As Chief Judge, Wachtler served not only as the head of the Court of Appeals, but also as the chief administrator for the state court system. He made significant administrative changes, called for the merit selection of judges, implemented streamlined procedures, reduced opportunities for forum shopping, and reformed the state's grand jury system. Wachtler also created a New York State Judicial Commission for Minority Concerns, a Workforce Diversity Program, and a New York State Task Force on Gender Bias.

==Criminal charges and resignation==
In 1988, Wachtler began an extramarital affair with Joy Silverman. Wachtler was a co-executor of the estate of Alvin Wolosoff, Silverman's stepfather and the uncle of Wachtler's wife. He was also trustee of trusts that benefited Silverman and her family. United States Attorney Michael Chertoff indicated that Wachtler received fees amounting to over $800,000 for his work as executor and trustee of the Wolosoff estate. After Silverman ended their affair in September 1991, Wachtler began harassing her.

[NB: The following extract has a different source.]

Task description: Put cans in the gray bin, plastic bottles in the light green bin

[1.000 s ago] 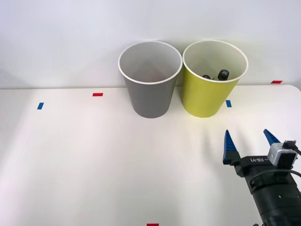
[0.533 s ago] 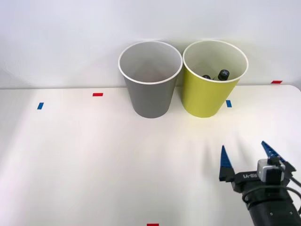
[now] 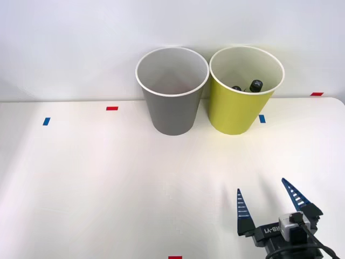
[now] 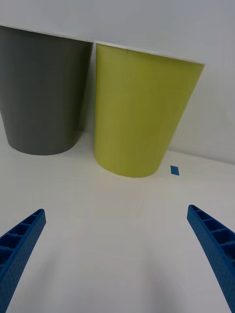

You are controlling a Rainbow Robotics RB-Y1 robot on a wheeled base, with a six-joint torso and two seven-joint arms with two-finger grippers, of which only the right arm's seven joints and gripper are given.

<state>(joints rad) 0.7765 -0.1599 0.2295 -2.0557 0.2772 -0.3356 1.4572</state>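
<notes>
White surface (image 3: 97,178), white wall behind, and the right end effector (image 3: 268,198) sits low at the near edge, fingers (image 4: 22,239) spread wide, carrying nothing. It has pulled back toward the robot over the last second, drawing away from the bins, and that reads like a retreat after a drop, not a reach.

Out ahead of it, well apart, stands the light green bin (image 3: 237,110), almost straight ahead; two black caps of the plastic bottles (image 3: 254,85) poke up inside it. Just beside that bin, ahead and to the end effector's left, is the gray bin (image 3: 172,110), the two nearly touching at the rims. Its inside shows pale, with only a faint reddish tint low down; whether that is the can, I cannot tell.

Between end effector and bins the surface carries only small tape marks (image 3: 262,118), so my judgement is the sorting looks close to finished.
</notes>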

On November 7, 1992, Wachtler was arrested on charges including extortion, racketeering, and blackmail. Prosecutors alleged that he demanded $20,000 in exchange for turning over compromising photographs and tapes of Silverman with her then-boyfriend, attorney David Samson. After being released without bail, Wachtler resigned his judgeship on November 10. On March 30, 1993, Wachtler pleaded guilty to harassing Silverman and threatening to kidnap her daughter. On September 9, 1993, he was sentenced to 15 months in prison.

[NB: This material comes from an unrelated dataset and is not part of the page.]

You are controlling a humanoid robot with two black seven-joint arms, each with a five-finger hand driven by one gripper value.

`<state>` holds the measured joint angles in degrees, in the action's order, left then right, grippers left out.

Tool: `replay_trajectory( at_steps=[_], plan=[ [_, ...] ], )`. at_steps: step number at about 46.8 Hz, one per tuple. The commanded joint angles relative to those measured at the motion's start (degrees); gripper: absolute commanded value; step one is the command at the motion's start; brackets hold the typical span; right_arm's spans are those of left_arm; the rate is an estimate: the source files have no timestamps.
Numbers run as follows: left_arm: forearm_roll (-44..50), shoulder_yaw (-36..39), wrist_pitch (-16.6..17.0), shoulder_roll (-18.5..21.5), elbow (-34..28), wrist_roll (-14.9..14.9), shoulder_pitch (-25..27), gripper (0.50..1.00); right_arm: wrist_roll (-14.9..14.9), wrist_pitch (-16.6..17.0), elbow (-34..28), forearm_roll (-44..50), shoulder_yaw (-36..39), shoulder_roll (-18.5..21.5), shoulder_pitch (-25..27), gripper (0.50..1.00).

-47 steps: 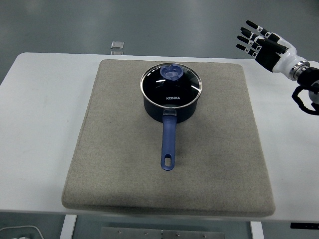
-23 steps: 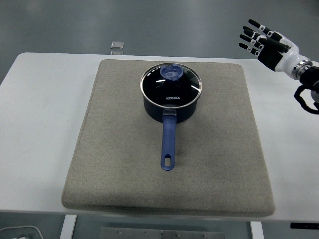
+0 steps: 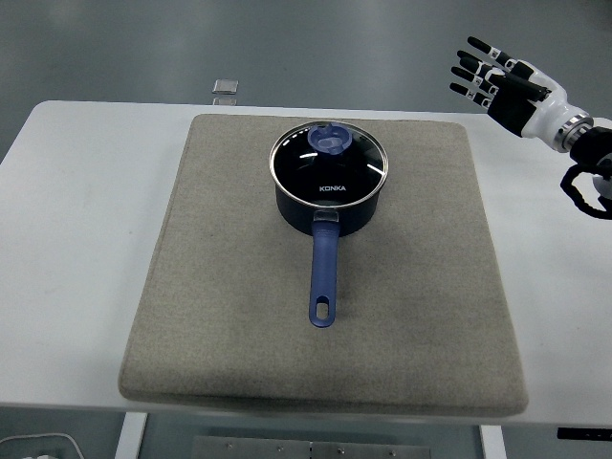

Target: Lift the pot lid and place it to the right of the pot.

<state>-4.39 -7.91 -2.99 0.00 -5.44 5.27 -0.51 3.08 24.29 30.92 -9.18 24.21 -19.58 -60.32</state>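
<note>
Right hand, fingers spread, edges leftward; lid sits on pot well left, not lifted.

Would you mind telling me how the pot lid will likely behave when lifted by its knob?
The lid looks like steel-rimmed glass, so probably rigid, fairly heavy and breakable if dropped. Its small blue knob looks smooth and may slip between fingers, letting the lid tilt.

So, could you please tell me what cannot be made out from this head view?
- Inside of the pot: hidden by the lid, whose glass looks dark.
- Right arm behind the right hand: cut off by the right edge.
- Small object beyond the table: too small to identify.
- Left hand: out of view.
</note>
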Motion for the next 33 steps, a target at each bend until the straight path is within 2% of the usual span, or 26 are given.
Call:
replay_trajectory(
  at_steps=[1, 16, 28, 33],
  plan=[
    [0.0, 0.0, 0.0, 0.0, 0.1, 0.0, 0.0, 1.000, 0.0, 0.2, 0.0, 0.0, 0.0, -0.1, -0.1, 0.932],
    [0.0, 0.0, 0.0, 0.0, 0.1, 0.0, 0.0, 1.000, -0.1, 1.3, 1.3, 1.5, -0.7, -0.6, -0.2, 0.932],
    [0.0, 0.0, 0.0, 0.0, 0.1, 0.0, 0.0, 1.000, -0.1, 1.0, 1.9, 9.2, -0.5, -1.0, -0.9, 0.930],
    [0.0, 0.0, 0.0, 0.0, 0.0, 0.0, 0.0, 1.000, -0.1, 0.4, 4.7, 10.7, -0.6, -1.1, -1.0, 0.930]
  ],
)
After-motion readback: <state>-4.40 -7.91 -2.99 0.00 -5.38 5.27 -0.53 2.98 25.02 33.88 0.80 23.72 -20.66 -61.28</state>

On September 28, 1993, Wachtler began serving his sentence at the medium-security Federal Correctional Complex in Butner, North Carolina. Beginning in December 1993, he was incarcerated at the Federal Medical Center in Rochester, Minnesota, after having been stabbed in the shoulder while dozing in his cell in November. Wachtler also served some of his sentence at a halfway house. He received time off for good behavior and was released after serving 13 months.

==Later life==
After his release from prison, Wachtler wrote a memoir, After the Madness (ISBN 0-7592-4519-3) and a book of fiction, Blood Brothers (ISBN 1-59007-421-1). He also contributed to the book Serving Mentally Ill Defendants (ISBN 0-8261-1504-7) and has written as a critic-at-large for The New Yorker. He has worked as an adjunct professor at Touro Law Center and Chair of the Law and Psychiatry Institute of North Shore Long Island Jewish Hospital. He is an advocate for the mentally ill and has received awards from the Mental Health Association of the State of New York and New York City. Wachtler's New York law license was restored by the New York Supreme Court, Appellate Division on October 2, 2007.

==Personal life==
Wachtler has reportedly been diagnosed with bipolar disorder. He has attributed his criminal behavior to his mental health difficulties.

In 1952, Wachtler married his high school sweetheart, Joan Carol Wolosoff, the daughter of homebuilder Leon Wolosoff, granddaughter of lumberman Max Blumberg, and niece of New York State Senator George Blumberg. They had four children: attorney Lauren Wachtler Montclare; Marjorie Wachtler Eagan, a docent at the Metropolitan Museum of Art; actress and model Alison Wachtler Braunstein; and real estate developer Philip Wachtler. His daughter Lauren married attorney Paul Douglas Montclare in 1983. Philip Wachtler is married to Robin Wilpon, daughter of former New York Mets owner Fred Wilpon. Joan Wachtler died on August 21, 2022, aged 91.